A low-cost, low intensity, outpatient rehabilitation program is reported by a Columbian group (Lugo et al 2007; N=42) where in-patient rehabilitation was shortened to an average of 13.5 days and augmented with 18 month, interdisciplinary out-patient rehabilitation follow-up. This low cost intervention achieved adequate functional goals, although these were achieved over a longer period of time due to the lack of accessibility to continuous and intensive therapy. This report might inform payer-directed LOS reduction efforts which may be driven by a focus on costs and may not necessarily circumvent any consequences associated with reductions to LOS by an increased attention to outpatient services.
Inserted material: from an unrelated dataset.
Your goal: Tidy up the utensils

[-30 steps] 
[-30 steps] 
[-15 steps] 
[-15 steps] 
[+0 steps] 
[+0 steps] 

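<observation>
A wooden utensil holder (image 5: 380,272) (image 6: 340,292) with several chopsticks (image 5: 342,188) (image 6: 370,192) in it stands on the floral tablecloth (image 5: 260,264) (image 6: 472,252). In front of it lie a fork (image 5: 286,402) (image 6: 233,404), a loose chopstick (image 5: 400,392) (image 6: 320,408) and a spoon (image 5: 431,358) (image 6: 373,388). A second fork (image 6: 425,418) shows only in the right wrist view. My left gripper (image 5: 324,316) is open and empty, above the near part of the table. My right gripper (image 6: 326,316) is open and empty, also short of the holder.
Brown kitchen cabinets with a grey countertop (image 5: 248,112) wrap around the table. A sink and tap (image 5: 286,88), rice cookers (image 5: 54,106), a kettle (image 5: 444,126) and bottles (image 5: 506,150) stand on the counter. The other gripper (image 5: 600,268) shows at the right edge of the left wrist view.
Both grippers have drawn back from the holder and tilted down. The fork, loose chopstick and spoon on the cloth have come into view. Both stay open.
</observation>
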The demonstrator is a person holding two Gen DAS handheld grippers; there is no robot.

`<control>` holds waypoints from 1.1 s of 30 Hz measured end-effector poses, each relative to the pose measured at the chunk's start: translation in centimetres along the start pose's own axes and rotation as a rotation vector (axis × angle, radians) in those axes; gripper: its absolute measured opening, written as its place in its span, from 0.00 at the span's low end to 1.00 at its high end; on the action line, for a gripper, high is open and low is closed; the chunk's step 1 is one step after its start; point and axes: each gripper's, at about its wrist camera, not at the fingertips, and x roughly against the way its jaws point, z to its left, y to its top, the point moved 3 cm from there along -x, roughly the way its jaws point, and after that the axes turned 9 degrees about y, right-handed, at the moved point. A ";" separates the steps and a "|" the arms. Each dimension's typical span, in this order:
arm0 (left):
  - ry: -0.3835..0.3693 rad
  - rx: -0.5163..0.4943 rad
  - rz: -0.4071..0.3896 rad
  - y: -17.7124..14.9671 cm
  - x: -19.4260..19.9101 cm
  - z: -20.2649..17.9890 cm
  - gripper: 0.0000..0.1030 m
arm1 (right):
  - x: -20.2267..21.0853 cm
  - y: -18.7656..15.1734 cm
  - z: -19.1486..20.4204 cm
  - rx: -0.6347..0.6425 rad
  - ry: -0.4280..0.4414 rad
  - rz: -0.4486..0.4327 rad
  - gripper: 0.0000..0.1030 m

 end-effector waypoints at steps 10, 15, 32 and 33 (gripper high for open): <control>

Also apparent from Table 3 is the relationship of longer LOS associated with higher level of injury and greater severity of injury. Similar patterns were seen in all studies describing rehabilitation LOS for individuals with varying injuries. That is, the greatest mean rehabilitation LOS values were seen for those with complete tetraplegia (especially high level) whereas the shortest mean values occurred for those with incomplete paraplegia (DeVivo et al. 1990; Tooth et al. 2003; Chan & Chan 2005) although this relationship of level and injury severity was only a non-significant trend in the data from Israel (Ronen et al. 2004).
There is level 3 evidence (with predominately US data) that rehabilitation LOS has become progressively shorter during the period of 1973 to 2006. For other countries, only investigators from Israel have published data in a single report that is consistent with this trend.
There is level 3 evidence that those with higher level and more severe injuries have longer rehabilitation LOS.
- Those with higher level and more severe injuries have longer rehabilitation LOS.
- Rehabilitation LOS in the US and Israel has become progressively shorter over the last few decades.